Following up on travel and corporate: for future renewals, how will they feed into yield going forward? Are we going to see more of these accounting classification changes? Where do yields stabilize? Also, please parse travel versus corporate volume. Avid is coming on — will that be good for volume but dilutive to yield? People are trying to understand the yield trajectory as a baseline.

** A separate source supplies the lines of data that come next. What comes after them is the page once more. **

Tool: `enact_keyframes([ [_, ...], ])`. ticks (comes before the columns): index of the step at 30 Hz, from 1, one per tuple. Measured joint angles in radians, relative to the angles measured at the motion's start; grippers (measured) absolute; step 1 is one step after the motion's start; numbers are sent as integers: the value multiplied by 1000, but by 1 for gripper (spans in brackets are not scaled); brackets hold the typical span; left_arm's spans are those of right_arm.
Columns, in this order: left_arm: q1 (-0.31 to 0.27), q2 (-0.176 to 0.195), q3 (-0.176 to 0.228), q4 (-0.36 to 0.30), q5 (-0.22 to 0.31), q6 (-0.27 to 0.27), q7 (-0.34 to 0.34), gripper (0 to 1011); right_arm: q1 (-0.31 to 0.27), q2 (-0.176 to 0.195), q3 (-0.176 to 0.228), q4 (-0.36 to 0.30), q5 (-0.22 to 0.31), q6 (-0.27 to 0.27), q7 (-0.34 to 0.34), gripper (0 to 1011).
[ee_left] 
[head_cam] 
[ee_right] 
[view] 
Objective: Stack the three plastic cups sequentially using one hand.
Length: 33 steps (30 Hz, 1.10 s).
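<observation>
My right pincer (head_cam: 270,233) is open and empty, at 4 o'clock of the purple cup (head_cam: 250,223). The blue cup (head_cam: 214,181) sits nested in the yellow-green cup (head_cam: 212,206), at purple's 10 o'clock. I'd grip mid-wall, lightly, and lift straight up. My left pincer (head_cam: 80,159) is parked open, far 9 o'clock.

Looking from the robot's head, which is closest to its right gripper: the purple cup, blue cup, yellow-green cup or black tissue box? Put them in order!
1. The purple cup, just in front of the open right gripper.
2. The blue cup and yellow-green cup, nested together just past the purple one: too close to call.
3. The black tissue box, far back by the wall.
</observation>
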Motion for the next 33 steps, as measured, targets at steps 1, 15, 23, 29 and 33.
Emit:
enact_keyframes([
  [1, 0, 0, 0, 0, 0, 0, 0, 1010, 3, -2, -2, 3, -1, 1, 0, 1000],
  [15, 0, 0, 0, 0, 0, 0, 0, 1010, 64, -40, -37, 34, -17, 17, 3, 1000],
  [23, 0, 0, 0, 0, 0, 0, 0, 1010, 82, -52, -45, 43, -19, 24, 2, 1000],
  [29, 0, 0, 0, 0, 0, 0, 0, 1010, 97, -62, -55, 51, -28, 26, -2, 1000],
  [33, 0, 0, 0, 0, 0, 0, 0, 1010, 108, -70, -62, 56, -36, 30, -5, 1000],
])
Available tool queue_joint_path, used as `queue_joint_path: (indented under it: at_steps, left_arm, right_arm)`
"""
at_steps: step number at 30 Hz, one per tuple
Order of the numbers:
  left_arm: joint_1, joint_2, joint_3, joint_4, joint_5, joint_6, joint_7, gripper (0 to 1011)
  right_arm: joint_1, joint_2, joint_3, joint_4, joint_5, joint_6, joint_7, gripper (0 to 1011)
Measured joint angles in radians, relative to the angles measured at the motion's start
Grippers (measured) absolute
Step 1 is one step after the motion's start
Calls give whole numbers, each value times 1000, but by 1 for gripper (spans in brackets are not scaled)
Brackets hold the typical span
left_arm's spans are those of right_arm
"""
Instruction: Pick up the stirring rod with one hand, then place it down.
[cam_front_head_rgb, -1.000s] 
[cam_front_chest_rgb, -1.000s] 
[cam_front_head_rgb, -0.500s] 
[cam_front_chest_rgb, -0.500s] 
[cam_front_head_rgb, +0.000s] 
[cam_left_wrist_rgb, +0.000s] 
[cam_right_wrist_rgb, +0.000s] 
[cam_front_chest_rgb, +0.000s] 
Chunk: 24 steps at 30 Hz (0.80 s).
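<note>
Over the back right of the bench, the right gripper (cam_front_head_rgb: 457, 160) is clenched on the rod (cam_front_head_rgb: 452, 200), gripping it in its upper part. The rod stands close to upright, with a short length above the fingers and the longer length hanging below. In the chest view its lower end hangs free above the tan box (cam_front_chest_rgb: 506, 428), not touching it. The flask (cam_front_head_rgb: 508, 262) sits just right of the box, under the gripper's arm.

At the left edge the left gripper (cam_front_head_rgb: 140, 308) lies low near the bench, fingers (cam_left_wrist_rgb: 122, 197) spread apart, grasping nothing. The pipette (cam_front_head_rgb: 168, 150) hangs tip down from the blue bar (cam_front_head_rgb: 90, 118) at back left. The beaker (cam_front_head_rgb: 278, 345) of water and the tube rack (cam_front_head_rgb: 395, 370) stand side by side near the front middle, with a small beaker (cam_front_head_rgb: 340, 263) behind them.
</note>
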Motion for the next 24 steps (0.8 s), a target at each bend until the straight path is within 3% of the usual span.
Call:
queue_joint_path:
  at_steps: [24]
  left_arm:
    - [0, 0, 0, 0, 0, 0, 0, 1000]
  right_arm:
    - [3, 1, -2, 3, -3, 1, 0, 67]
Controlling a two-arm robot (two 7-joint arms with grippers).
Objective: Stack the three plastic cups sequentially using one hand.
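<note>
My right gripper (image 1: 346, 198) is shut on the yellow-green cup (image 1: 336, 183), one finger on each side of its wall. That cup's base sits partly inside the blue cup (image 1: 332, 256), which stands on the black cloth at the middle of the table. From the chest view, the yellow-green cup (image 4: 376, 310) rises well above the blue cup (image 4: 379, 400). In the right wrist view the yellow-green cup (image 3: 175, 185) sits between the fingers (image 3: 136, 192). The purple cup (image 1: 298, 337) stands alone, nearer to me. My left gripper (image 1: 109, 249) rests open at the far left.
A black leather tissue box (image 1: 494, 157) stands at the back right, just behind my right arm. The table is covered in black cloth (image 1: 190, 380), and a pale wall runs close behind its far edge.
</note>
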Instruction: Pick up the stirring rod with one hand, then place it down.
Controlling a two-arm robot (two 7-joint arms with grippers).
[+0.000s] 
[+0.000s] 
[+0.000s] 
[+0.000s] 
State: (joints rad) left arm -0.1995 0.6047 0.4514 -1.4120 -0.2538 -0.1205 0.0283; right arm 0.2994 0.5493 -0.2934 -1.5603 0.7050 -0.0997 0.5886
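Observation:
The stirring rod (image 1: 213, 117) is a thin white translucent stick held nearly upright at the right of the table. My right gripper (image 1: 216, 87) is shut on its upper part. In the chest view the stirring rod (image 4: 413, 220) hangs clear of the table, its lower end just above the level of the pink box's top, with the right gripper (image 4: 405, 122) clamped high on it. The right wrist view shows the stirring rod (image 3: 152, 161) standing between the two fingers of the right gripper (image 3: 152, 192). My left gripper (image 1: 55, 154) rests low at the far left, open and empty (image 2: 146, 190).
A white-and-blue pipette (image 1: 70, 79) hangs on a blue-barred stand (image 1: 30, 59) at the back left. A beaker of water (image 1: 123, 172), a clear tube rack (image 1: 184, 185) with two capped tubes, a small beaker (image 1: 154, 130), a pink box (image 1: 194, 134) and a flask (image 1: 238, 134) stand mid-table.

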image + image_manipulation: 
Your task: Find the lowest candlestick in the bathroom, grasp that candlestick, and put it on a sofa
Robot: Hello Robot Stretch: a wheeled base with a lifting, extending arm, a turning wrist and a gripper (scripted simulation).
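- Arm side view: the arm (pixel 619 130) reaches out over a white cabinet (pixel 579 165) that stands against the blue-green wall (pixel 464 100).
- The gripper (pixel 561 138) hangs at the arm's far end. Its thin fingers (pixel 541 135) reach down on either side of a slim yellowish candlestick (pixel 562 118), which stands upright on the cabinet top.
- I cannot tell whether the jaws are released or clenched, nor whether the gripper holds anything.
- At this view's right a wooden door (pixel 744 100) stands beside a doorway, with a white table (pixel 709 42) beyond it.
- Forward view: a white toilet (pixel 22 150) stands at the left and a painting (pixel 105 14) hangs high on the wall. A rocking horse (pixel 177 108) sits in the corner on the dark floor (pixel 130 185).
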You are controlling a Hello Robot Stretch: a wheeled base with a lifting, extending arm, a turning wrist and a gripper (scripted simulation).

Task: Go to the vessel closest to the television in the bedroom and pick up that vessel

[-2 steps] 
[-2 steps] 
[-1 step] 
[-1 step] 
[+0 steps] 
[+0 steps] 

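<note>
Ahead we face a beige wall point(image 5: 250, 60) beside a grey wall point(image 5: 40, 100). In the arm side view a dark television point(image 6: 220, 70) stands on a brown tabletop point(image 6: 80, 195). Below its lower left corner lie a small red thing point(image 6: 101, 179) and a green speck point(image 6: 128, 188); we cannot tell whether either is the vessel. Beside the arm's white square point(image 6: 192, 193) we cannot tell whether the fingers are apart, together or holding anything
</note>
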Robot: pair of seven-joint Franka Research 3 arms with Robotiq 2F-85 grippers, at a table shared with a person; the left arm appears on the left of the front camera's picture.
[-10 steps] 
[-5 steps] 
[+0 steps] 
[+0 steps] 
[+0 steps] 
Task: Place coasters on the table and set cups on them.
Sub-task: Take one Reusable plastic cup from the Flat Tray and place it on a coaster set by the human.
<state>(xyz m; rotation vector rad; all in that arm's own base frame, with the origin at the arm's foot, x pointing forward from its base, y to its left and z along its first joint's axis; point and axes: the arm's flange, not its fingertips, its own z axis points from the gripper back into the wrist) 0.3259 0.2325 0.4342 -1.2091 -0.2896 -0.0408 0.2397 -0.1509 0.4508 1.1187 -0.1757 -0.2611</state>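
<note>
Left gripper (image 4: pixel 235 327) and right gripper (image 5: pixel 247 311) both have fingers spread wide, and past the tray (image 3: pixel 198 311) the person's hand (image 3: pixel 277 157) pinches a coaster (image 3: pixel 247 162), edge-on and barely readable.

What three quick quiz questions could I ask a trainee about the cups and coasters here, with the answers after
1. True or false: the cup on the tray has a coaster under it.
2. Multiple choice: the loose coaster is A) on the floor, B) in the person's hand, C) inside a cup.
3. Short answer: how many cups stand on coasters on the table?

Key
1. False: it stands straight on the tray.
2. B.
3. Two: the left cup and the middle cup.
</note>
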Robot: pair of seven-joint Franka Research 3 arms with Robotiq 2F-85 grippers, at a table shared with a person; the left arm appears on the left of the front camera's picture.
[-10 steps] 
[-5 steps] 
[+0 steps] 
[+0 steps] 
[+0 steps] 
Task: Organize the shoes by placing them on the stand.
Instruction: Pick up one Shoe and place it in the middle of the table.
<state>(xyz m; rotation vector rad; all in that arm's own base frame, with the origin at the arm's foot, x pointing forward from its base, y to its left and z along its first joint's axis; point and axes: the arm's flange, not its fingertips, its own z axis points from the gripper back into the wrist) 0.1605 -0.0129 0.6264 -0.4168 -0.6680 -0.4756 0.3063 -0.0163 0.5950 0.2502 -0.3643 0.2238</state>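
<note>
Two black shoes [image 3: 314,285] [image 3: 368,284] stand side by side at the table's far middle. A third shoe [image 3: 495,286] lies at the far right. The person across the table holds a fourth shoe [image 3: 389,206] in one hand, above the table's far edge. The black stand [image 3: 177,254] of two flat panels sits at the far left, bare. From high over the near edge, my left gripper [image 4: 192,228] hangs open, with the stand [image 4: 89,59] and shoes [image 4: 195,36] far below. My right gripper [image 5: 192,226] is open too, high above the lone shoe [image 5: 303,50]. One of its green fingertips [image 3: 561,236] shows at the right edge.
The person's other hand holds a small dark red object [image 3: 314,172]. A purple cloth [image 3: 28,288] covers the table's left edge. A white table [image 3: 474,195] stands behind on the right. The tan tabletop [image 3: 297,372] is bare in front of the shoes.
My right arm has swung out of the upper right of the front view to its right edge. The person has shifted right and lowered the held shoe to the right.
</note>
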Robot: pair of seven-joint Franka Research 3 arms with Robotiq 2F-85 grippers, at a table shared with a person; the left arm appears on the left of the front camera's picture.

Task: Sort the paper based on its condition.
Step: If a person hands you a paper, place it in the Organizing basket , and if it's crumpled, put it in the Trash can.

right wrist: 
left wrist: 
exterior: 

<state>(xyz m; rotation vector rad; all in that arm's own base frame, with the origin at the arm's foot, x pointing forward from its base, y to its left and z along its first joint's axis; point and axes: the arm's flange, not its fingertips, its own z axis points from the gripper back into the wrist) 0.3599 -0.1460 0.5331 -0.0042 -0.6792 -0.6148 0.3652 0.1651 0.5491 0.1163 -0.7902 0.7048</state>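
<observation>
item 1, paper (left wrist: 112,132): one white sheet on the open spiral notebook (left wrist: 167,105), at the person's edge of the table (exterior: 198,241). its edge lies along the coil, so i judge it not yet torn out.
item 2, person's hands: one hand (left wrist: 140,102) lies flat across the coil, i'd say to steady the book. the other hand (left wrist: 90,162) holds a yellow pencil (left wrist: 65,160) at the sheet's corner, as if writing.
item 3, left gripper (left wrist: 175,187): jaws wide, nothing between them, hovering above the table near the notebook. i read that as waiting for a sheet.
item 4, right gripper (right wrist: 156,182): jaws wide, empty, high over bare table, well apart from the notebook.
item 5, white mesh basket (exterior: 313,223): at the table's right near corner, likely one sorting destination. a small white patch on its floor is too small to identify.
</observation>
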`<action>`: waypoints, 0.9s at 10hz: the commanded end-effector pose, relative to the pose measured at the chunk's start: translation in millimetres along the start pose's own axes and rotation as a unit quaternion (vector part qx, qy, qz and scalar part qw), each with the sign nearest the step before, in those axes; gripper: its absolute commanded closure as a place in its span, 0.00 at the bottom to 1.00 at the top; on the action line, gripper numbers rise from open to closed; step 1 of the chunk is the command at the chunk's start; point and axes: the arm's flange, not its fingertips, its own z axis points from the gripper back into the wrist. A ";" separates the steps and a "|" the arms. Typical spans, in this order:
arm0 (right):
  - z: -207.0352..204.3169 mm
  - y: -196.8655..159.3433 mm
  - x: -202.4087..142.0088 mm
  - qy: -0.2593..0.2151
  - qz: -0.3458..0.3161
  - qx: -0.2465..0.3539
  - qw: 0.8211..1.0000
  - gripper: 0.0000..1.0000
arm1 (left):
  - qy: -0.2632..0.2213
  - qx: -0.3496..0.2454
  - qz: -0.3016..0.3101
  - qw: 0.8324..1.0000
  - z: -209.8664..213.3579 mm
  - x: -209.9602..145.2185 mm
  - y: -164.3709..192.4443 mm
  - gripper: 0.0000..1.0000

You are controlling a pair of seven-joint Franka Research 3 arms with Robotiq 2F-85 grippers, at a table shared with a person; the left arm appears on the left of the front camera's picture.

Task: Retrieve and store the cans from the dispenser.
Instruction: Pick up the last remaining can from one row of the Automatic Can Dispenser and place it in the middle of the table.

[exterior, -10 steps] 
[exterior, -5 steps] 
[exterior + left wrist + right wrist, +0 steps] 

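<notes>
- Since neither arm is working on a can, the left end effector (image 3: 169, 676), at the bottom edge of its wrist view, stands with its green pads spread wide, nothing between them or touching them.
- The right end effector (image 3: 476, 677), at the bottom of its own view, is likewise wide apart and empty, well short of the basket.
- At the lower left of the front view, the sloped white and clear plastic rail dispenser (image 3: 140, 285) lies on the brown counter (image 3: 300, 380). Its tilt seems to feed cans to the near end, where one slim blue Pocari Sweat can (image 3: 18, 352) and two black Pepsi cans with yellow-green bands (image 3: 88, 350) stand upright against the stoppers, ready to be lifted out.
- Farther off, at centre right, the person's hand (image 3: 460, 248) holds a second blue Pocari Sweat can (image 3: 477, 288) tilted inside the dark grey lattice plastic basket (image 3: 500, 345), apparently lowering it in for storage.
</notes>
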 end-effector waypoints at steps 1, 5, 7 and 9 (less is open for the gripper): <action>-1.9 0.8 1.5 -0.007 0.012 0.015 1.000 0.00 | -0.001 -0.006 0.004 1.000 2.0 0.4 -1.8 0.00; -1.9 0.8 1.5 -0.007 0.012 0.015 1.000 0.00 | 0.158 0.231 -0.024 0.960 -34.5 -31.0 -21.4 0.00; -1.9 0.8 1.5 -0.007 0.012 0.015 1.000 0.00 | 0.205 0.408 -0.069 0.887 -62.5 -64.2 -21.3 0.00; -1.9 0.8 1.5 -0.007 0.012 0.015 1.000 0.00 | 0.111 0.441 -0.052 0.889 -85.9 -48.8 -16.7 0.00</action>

Sanjay, I'll try to be clear. Our focus is growth and profitability. Look at the improvement in Travel and Corporate margins: Q1 was about 10%, Q2 22%, and now 34%. If adjusted for the accounting presentation change, it's another 3 to 4 points improvement. Renewals on the travel side do not change gross vs net presentation, so they won't cause accounting classification changes. On the corporate payments side, many renewals or new partners may be presented on a net basis. Net presentations will lower reported take rates but improve margins because less revenue is presented with lower associated costs. We prefer to focus on revenue growth, profitability growth and margin growth rather than the take-rate metric alone. More volume also increases purchasing power, which benefits us.
Regarding Avid and its impact on corporate yield, is there a significant effect or is it immaterial?
Avid will be net presentation. In Q4 and next year, the ramp will be more visible, but being net, the reported take rate for corporate payments will be lower. The overall rate depends on how much travel recovers next year and which corporate customers grow most — partners or net-presented customers. All of that will materially impact reported take rates, up or down. That's why we emphasize volume growth, revenue and profitability metrics.
Final quick question on the fleet business: where are we with SME recovery? That's a big profitability driver. Should we expect further tailwinds as reopening continues?
The fleet business is composed of many different customer types. Over-the-road customers have been affected differently than local fleets. Smaller businesses have been taking advantage of labor market conditions in local categories, while larger companies that shut offices or reduced travel have lagged but are recovering. We've seen a mix shift where volumes have largely recovered, though transaction sizes skew toward over-the-road. We do expect some captive recovery in account activity as offices reopen, so there are still opportunities despite volumes being back to pre-COVID levels.
We spent a lot of time on Q&A today. I will now turn the floor back over to Steve Elder for closing comments.
Thank you, operator. Thank you, everyone, for hanging with us a few extra minutes, and we appreciate your time, and we'll speak to you again shortly when we release our fourth quarter earnings.
Ladies and gentlemen, this concludes today's event. Thank you for your participation. You may now disconnect.